Shape Lotto teaches shapes to kids. It is a simple and fun game that you can play with kids who are just learning their shape names and identification. I made a simple printable for you to help make it easy for you to play with your own kids. Some kids are able to pick up on shape names and identification with no trouble. Other kids need a lot of repetition to learn these new words. Shape sorters are great. As you are doing them with your children, make sure to use the shape names repeatedly to assist in retention. Puzzles are fabulous too. Shapes are an easy concept to talk about in every day life. You can easily point out the tire that is shaped like a circle or the top of the table that looks like a rectangle. Incorporating learning into every day conversation and life speeds up the learning process. However, some kids still require extra help. This is a simple, fun game where kids can really learn their shapes. It can also be adapted to any new concept kids are learning. You could make a board with sight words, and the child needs to say the sight word before they put it on their board. You could do colors, letter identification, numbers or math problems (the board could contain numbers and the cards could be problems).
The first thing you want to do is print out the sheets. If you are playing with more than one kid, you will want to print out a couple copies. You will want to print it on to heavier stock paper so you cannot see through it. You will have two sheets for playing and will want to cut the rest up by just cutting on the lines. These become the game cards. Included are a bunch of “Sorry” cards.

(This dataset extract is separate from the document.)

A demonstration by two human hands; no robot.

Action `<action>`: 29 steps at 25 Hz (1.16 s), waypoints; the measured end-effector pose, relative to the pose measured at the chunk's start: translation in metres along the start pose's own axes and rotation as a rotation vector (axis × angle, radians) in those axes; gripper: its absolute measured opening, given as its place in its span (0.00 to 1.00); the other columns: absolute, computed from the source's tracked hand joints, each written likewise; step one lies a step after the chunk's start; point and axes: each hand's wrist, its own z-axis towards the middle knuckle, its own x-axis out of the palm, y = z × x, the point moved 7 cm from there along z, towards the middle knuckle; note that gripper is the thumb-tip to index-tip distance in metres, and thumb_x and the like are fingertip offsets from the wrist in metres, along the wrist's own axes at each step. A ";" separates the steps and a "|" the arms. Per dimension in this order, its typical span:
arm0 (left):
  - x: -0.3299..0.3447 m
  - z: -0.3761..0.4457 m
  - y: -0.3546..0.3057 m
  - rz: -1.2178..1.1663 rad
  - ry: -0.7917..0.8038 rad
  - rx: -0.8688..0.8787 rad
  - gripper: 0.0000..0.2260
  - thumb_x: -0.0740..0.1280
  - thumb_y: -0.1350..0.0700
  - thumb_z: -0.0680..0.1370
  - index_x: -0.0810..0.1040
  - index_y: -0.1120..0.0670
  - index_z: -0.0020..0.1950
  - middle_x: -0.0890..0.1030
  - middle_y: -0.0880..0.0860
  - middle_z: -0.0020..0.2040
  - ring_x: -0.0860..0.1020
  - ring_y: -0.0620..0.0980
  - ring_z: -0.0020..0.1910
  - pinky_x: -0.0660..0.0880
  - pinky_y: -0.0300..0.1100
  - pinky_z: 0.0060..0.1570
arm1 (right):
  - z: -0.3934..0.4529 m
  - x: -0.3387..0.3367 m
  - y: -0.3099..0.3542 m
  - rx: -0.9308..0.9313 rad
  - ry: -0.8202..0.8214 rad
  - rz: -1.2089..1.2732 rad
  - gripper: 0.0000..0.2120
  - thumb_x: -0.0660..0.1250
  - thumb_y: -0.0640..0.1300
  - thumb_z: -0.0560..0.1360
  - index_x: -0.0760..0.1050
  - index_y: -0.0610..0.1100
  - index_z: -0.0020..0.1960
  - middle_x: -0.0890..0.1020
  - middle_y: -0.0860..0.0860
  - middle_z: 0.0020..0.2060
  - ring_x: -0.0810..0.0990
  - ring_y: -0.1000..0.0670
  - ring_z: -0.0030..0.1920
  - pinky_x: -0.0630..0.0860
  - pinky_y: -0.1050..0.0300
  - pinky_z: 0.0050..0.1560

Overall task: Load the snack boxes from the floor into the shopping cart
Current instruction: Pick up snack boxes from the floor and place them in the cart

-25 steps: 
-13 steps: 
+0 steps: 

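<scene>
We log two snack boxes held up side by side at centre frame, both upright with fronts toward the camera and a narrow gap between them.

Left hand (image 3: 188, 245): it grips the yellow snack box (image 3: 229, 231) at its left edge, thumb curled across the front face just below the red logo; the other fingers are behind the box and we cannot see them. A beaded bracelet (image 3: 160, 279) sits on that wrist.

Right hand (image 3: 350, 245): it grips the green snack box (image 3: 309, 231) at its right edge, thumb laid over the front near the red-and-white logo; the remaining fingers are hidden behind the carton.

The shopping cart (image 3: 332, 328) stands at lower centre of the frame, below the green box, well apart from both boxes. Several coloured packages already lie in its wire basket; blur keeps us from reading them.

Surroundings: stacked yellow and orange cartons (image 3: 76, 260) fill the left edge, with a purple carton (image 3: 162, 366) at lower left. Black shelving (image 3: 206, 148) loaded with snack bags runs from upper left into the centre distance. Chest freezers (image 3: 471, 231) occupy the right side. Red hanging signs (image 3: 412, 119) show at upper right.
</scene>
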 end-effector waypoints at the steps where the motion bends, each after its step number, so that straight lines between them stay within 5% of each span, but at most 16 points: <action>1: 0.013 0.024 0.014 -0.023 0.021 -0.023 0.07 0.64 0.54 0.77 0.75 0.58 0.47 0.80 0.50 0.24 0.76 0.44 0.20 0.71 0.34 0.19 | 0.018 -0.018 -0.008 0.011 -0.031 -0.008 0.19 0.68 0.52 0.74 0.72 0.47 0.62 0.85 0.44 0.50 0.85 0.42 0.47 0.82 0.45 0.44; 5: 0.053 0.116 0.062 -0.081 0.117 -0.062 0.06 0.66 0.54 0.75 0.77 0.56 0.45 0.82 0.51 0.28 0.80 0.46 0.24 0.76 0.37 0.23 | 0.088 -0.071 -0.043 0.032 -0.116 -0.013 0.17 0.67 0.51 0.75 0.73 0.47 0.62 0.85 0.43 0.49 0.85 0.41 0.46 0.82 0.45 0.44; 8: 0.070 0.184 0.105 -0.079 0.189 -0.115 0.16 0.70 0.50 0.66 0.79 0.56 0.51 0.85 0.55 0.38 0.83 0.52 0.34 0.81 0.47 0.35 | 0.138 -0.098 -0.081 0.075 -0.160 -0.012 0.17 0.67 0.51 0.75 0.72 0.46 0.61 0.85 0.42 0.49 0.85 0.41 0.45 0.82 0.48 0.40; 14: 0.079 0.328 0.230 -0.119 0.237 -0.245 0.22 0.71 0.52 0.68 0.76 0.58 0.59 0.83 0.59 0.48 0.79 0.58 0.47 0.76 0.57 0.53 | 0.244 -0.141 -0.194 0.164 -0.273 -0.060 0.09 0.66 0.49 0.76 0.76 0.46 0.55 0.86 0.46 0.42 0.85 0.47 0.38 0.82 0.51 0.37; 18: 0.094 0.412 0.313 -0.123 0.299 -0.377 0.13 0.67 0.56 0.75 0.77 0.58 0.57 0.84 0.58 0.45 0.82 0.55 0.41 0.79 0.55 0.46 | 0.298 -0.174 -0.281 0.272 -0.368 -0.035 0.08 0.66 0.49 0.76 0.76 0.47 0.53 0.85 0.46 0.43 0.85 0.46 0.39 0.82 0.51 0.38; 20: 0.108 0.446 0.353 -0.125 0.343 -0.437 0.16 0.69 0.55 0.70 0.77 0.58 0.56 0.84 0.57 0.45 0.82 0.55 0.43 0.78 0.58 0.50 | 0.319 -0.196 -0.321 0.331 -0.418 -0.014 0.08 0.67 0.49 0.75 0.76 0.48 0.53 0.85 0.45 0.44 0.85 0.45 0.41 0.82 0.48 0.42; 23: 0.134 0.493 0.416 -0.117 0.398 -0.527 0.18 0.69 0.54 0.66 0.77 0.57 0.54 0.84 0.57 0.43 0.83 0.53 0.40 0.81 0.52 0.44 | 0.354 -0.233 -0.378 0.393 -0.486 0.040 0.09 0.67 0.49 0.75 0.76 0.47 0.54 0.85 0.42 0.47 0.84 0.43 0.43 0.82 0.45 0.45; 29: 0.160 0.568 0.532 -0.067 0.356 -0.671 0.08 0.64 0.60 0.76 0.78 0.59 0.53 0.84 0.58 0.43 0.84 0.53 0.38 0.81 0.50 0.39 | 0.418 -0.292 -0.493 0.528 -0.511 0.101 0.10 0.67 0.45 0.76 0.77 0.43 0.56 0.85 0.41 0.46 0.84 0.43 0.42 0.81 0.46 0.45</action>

You turn all of the cards upside down. Then, players take turns grabbing a card. You say the name of the shape on the card. With kids that are just learning, you can help them identify the shape on the card. If you have not covered that shape yet, you get to cover it at that point. If you draw a “sorry” card, your turn is skipped. I chose to remove the “sorry” cards once they were drawn. Whoever covers all of their shapes on the game board first, wins.
The game was really geared for Corban (2.5), who is in the middle of learning his shapes.
However, the older girls (age 4 and 6) really wanted to play too.
Abby was my big assistant with Corban when we played. They really enjoyed it, and we’ll be playing more. I hope your early learners enjoy it too. Don’t forget all the ways it can be adapted.